India says adaptation, mitigation key as WMO confirms 2023 to be the warmest year

The report said record monthly global temperatures have been observed for the ocean – from April through to October – and, starting slightly later, the land – from July through to October.

DUBAI: Even as thousands of delegates and world leaders arrive in Dubai for the UN COP28 climate conference which opened on Thursday, the UN's World Meteorological Organisation (WMO) warned that 2023 had shattered a whole host of climate records, with extreme weather leaving "a trail of devastation and despair." 

The provisional State of the Global Climate report said the data until the end of October shows that the year was about 1.40 degrees Celsius above the pre-industrial 1850-1900 baseline. 

The difference between 2023, 2020 and 2016 which were previously ranked as the warmest years, is such that the final two months are very unlikely to affect the ranking.
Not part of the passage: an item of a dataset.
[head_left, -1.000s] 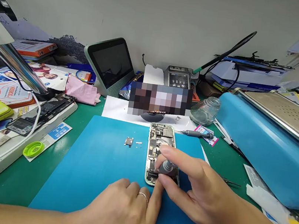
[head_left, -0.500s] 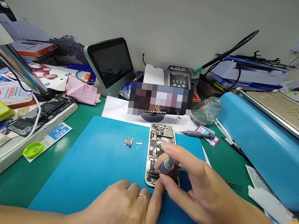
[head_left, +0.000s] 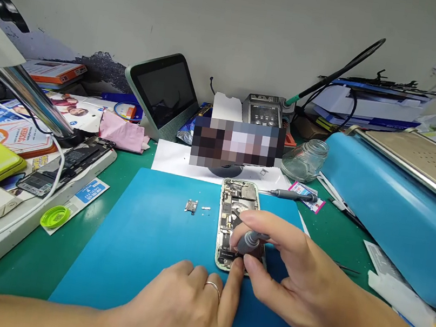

The warming El Niño event, which emerged during the Northern Hemisphere spring of 2023 and developed rapidly during summer, is likely to further fuel the heat in 2024 because El Niño typically has the greatest impact on global temperatures after it peaks, the report said. 

The report said record monthly global temperatures have been observed for the ocean – from April through to October – and, starting slightly later, the land – from July through to October.

Reacting to the report, M Ravichandran, secretary, of the Union Ministry of Earth Sciences, told TNIE that year by year these records are going to break as the warming continues. "The mitigation and adaptation are key to survive in this new normal scenario."

India is one of the most affected countries. "The Indian average rainfall remains the same, but there is shrinking spatially and temporally. There are more cloudbursts and drought. This is because the atmosphere's capacity to hold water has increased. If earlier it was holding 1 litre, now it is holding 2 litres and all the water is dumped on a region causing cloudburst." 

Former secretary Madhavan Nair Rajeevan also said COP28 is a good platform for the countries to push for mitigation and make the rich countries cut their emissions. 

Dr Akshay Deoras, Research Scientist at the National Centre for Atmospheric Science & Dept. of Meteorology, University of Reading, said the trend we are witnessing in global sea surface temperatures is a very different pattern. "2015 was a big El Nino year and its impact continued till the first half of 2016 when the temperatures were at peak. In 2023, the spike in temperature was very prominent since June, which is a big difference. This year’s pattern suggests that this would be the hottest year. One thing is very clear, the El Nino will stay till the spring season, pushing temperatures to be above normal like we have seen in the past El Nino years... But if we go by the logic, the summers of 2024 would be hotter than the average."

"About the lowest Antarctic ice, while global warming is resulting in glacial melt because of the continuous rise in emissions, the recovery of sea ice is not happening. For India, glacial melt is a big concern affecting snow cover as well as the strength of glaciers. I am afraid, persistent glacial melt could trigger more events like Sikkim floods in 2023 and Pakistan floods in 2022 soon," he said. 

As per an analysis by the Delhi-based Centre for Science and Environment, India has seen a disaster nearly every day in the first nine months of this year from heat and cold waves, cyclones and lightning to heavy rains, floods and landslides. These disasters have claimed 2,923 lives, affected 1.84 million hectares of crop area, destroyed over 80.563 houses and killed close to 92,519 livestock. 

The WMO provisional report combines input from National Meteorological and Hydrological Services, regional climate centres, UN partners and leading climate scientists. The temperature figures are a consolidation of six leading international datasets. The final State of the Global Climate 2023 report, along with regional reports, will be published in the first half of 2024.

WMO secretary-general Petteri Taalas said it is a deafening cacophony of broken records. “These are more than just statistics. We risk losing the race to save our glaciers and to rein in sea level rise. We cannot return to the climate of the 20th century, but we must act now to limit the risks of an increasingly inhospitable climate in this and the coming centuries.”

UN secretary-general Antonio Guterres, in a video message accompanying WMO's climate report, urged leaders to commit to urgent action at the COP28. "There is still hope," he said and added that there is a roadmap to limit the rise in global temperature to 1.5 °C and avoid the worst of climate chaos.